People V Lawson
2025 IL App (3d) 240450
Opinion filed July 24, 2025
____________________________________________________________________________
IN THE
APPELLATE COURT OF ILLINOIS
THIRD DISTRICT
2025
THE PEOPLE OF THE STATE OF ) Appeal from the Circuit Court
ILLINOIS, ) of the 12th Judicial Circuit,
) Will County, Illinois.
Plaintiff-Appellee, )
) Appeal No. 3-24-0450
v. ) Circuit No. 19-CF-1043
)
IRENE S. LAWSON, ) The Honorable
) Daniel Rippy,
Defendant-Appellant. ) Judge, presiding.
____________________________________________________________________________
JUSTICE HETTEL delivered the judgment of the court, with opinion.
Justices Davenport and Anderson concurred in the judgment and opinion.
____________________________________________________________________________
OPINION
¶1 The defendant, Irene S. Lawson, was committed to Elgin Mental Health Center after being
found not guilty by reason of insanity on a charge of aggravated battery. Several years later, she
filed a petition for discharge. At the hearing on the petition, the circuit court granted the State’s
motion for a directed verdict. On appeal, Lawson argues that the circuit court’s ruling was
erroneous. We reverse and remand for further proceedings.
¶2 I. BACKGROUND
¶3 In June 2019, Lawson was charged by indictment with aggravated battery (720 ILCS 5/12-
3.05(d)(4)(i), (h) (West 2018)). The indictment alleged that Lawson struck a corrections officer in
the head.
¶4 During a 2020 evaluation of Lawson’s fitness to stand trial, the Department of Human
Services (DHS) diagnosed her as having schizoaffective disorder, bipolar type, and recommended
inpatient treatment. In November 2021, the circuit court found Lawson not guilty by reason of
insanity. Subsequently, she was committed.

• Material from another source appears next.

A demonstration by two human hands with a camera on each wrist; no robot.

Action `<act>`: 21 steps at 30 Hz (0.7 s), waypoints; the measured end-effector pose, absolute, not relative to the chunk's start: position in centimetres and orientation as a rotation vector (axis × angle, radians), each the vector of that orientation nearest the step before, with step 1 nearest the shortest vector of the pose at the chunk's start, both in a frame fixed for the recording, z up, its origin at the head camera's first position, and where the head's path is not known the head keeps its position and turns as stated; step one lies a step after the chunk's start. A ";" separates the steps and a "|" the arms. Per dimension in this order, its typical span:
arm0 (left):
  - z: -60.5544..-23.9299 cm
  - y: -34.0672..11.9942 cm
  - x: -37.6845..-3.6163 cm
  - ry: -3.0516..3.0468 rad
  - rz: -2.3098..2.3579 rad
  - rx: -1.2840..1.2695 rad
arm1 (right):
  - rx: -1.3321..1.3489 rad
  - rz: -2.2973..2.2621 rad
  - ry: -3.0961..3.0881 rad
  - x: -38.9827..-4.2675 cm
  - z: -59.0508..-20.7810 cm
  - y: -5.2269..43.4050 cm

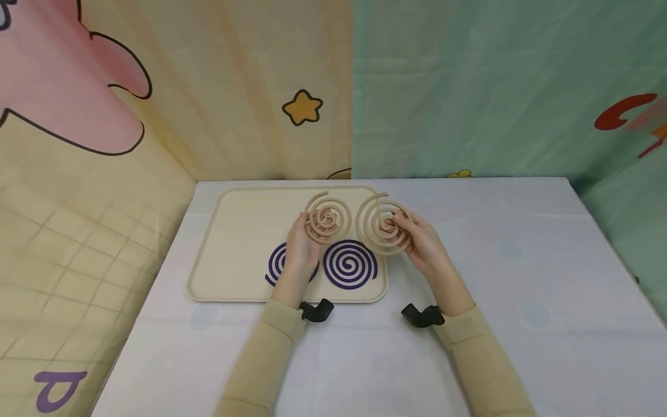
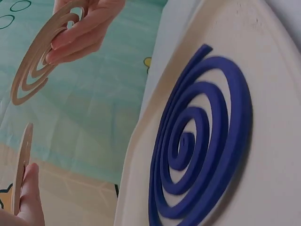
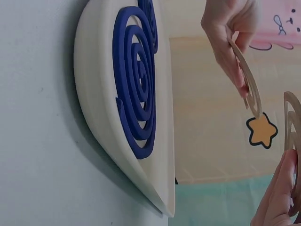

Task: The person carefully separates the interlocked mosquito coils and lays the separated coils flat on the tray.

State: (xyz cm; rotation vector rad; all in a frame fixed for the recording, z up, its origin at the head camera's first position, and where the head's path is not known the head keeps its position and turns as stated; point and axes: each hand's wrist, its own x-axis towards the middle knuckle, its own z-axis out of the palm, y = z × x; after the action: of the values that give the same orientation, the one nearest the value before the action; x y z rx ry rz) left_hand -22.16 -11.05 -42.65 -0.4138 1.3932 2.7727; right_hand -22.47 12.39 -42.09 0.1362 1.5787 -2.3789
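Two tan spiral mosquito coils are held up above a cream tray (image 1: 234, 243), side by side. My left hand (image 1: 301, 246) grips the left tan coil (image 1: 348, 219) by its outer edge. In my right hand (image 1: 424, 243), the other tan coil (image 1: 358, 225) is pinched at its right side between thumb and fingers. On the tray lie two dark blue mosquito coils. The right blue coil (image 1: 376, 267) shows whole, while my left hand and wrist partly cover the left blue coil (image 1: 276, 258). The left wrist view shows one blue coil (image 2: 242, 117) flat and close up.
The tray stands on a white-covered table (image 1: 521, 260), towards its back left. A black wrist device (image 1: 318, 311) sits at my left wrist and another black device (image 1: 422, 315) at my right. Patterned curtains (image 1: 250, 87) rise behind and beside the table.
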 end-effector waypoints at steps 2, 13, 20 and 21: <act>-42.6 -11.8 -22.3 1.439 2.759 -0.429 | 0.147 -2.358 1.606 -23.1 -42.1 12.3; -41.9 -15.7 -24.7 1.700 2.546 -0.481 | 0.165 -2.207 1.717 -27.5 -42.1 10.8; -41.5 -17.8 -26.5 1.860 2.372 -0.552 | 0.205 -2.130 1.743 -29.5 -42.3 9.1; -41.6 -18.0 -26.8 1.918 2.324 -0.577 | 0.209 -2.131 1.725 -29.8 -42.3 8.8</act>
State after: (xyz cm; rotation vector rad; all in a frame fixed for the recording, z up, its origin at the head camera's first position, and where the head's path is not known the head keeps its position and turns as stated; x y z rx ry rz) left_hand -26.82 -18.04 -41.61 -0.5772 1.9180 2.3243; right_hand -29.79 8.81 -42.31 0.2088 1.7252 -2.1307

¶5 In March 2024, Lawson filed a petition for discharge. Attached to the petition was a
February 2024 evaluation by her treating psychiatrist, Dr. Christopher Sullivan, who concluded
that Lawson
“ha[d] been malingering psychotic symptoms for years. It is believed that her motivations
for doing so are escaping responsibility for her violent behavior, receiving satisfaction and
a feeling of power from deceiving clinicians and the system, and receiving immediate,
reinforcing attention when she behaves like she has a mental illness.”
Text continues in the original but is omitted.